PostPosted: Sun Jul 24, 2016 11:45 am
by Noraika
Aelex wrote:No. It's the right of the kid than to chose a life-style as long as they aren't harming anyone in the process but it's also the right of the parents than to not support this life-style even if, depending on it's intensity, said lack of support can be down-right dickish.

Now, as the brother of a lesbian, I myself adopt a stance of "benevolently not giving a shit" because I love her and thus try to don't act any differently as I would if she was straight; but, I honestly don't think I would be as accepting if it was for my own children.

And how does the impact that parental rejection has on the child not fall within the legal definitions of abuse, given its emotional and psychological impact?

United Marxist Nations wrote:That doesn't really answer the question. If I were to try to maintain a child's celibacy or to prevent them from undergoing sexual reassignment until adulthood (and disown them in the event that they were to do the latter after the age of 18), would I be considered 'abusive'?

A parent refusing to allow their child to receive treatment which is medically necessary (which is what transitioning is), is entirely abusive, becuase it compromises the health of the child for the 'preferences' of the parents. The medical standards of care quite clearly state, in the WPATH Standards of Care v7, that even "withholding puberty suppression and subsequent feminizing or masculinizing hormone therapy is not a neutral option for adolescents." and that such a decision is not the parent's right to do.

PostPosted: Sun Jul 24, 2016 11:45 am
by United Marxist Nations
Renewed Imperial Germany wrote:
United Marxist Nations wrote:That doesn't really answer the question. If I were to try to maintain a child's celibacy or to prevent them from undergoing sexual reassignment until adulthood (and disown them in the event that they were to do the latter after the age of 18), would I be considered 'abusive'?


The bolded part is extremely abusive.

How? I don't technically have legal obligation to them at that point, so, if they do something that they can't take back, and which violates my religious beliefs, why shouldn't I disown them?

PostPosted: Sun Jul 24, 2016 11:47 am
by United Marxist Nations
Noraika wrote:
Aelex wrote:No. It's the right of the kid than to chose a life-style as long as they aren't harming anyone in the process but it's also the right of the parents than to not support this life-style even if, depending on it's intensity, said lack of support can be down-right dickish.

Now, as the brother of a lesbian, I myself adopt a stance of "benevolently not giving a shit" because I love her and thus try to don't act any differently as I would if she was straight; but, I honestly don't think I would be as accepting if it was for my own children.

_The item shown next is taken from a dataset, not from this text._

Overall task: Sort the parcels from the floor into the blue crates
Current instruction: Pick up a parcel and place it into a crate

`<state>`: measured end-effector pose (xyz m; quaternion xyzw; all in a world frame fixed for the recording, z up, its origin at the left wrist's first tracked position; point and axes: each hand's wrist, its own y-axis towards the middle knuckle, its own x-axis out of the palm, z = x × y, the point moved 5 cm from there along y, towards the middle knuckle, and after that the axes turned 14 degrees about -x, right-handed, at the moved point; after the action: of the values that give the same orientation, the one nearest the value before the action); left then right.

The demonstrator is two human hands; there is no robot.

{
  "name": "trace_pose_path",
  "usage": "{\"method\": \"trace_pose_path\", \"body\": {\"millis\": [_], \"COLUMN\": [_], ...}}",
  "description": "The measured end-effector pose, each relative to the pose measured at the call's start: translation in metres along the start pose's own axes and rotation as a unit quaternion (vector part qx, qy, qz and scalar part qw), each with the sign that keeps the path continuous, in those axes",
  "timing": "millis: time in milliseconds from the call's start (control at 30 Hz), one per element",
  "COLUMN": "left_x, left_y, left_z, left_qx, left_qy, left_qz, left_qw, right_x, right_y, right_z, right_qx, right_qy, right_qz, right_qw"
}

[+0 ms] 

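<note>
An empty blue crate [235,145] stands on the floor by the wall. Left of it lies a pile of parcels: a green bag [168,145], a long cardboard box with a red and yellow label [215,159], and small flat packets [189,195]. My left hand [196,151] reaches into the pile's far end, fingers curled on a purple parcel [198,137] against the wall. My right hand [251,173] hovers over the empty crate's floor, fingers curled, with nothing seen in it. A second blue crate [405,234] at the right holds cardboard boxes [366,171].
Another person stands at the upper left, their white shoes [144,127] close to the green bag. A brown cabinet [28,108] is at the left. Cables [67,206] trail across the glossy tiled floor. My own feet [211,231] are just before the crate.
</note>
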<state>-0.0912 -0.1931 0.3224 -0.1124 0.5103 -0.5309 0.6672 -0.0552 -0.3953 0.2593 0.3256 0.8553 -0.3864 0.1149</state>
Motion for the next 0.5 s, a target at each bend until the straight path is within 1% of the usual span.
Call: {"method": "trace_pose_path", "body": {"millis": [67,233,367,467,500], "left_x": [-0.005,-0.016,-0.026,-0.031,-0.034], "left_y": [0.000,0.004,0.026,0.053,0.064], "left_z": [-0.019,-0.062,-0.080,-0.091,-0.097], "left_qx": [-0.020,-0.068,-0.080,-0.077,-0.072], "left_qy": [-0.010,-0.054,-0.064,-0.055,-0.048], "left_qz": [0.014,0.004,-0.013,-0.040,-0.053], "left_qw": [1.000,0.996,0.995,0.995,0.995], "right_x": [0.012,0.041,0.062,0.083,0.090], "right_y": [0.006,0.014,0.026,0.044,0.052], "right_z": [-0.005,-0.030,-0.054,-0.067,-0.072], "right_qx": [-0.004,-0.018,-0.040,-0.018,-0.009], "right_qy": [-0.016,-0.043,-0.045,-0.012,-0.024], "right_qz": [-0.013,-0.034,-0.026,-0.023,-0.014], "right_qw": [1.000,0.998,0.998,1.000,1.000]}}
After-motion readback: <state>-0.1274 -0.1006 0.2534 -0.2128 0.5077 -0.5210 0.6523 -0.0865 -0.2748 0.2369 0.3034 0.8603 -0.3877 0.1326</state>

And how does the impact that parental rejection has on the child not fall within the legal definitions of abuse, given its emotional and psychological impact?

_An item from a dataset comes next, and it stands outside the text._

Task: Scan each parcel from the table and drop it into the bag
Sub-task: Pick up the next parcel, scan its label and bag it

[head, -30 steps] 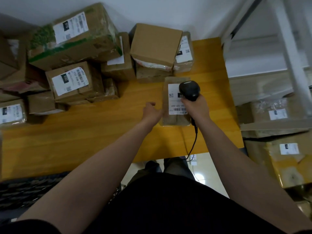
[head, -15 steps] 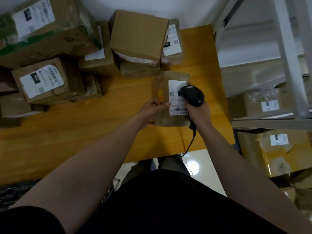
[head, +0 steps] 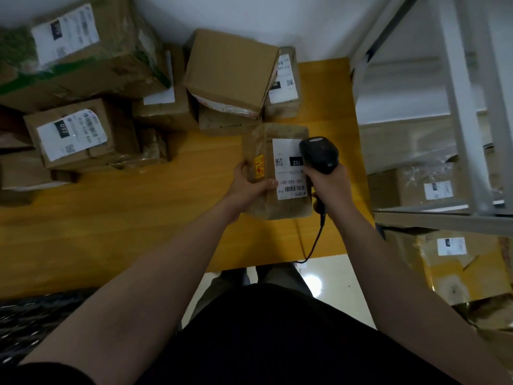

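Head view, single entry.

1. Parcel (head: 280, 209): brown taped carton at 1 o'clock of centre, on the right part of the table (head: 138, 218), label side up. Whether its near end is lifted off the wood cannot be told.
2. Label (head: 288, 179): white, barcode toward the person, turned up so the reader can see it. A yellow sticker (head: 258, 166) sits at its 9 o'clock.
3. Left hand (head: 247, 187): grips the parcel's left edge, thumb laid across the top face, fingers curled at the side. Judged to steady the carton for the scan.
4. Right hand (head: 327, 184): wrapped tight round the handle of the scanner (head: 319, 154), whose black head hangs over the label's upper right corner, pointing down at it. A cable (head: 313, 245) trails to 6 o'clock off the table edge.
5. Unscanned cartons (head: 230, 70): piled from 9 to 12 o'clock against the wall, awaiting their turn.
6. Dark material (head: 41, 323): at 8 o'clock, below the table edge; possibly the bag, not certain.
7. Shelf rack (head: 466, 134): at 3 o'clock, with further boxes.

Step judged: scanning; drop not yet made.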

United Marxist Nations wrote:That doesn't really answer the question. If I were to try to maintain a child's celibacy or to prevent them from undergoing sexual reassignment until adulthood (and disown them in the event that they were to do the latter after the age of 18), would I be considered 'abusive'?

A parent refusing to allow their child to receive treatment which is medically necessary (which is what transitioning is), is entirely abusive, becuase it compromises the health of the child for the 'preferences' of the parents. The medical standards of care quite clearly state, in the WPATH Standards of Care v7, that even "withholding puberty suppression and subsequent feminizing or masculinizing hormone therapy is not a neutral option for adolescents." and that such a decision is not the parent's right to do.

In that case, I would rather just let the state take them off my hands if they were to transition against my will.

PostPosted: Sun Jul 24, 2016 11:47 am
by Renewed Imperial Germany
United Marxist Nations wrote:
Renewed Imperial Germany wrote:
The bolded part is extremely abusive.

How? I don't technically have legal obligation to them at that point, so, if they do something that they can't take back, and which violates my religious beliefs, why shouldn't I disown them?


Because, they are still your child, and disowning them is more or less telling them 'you don't matter to me.' Religion of love my ass.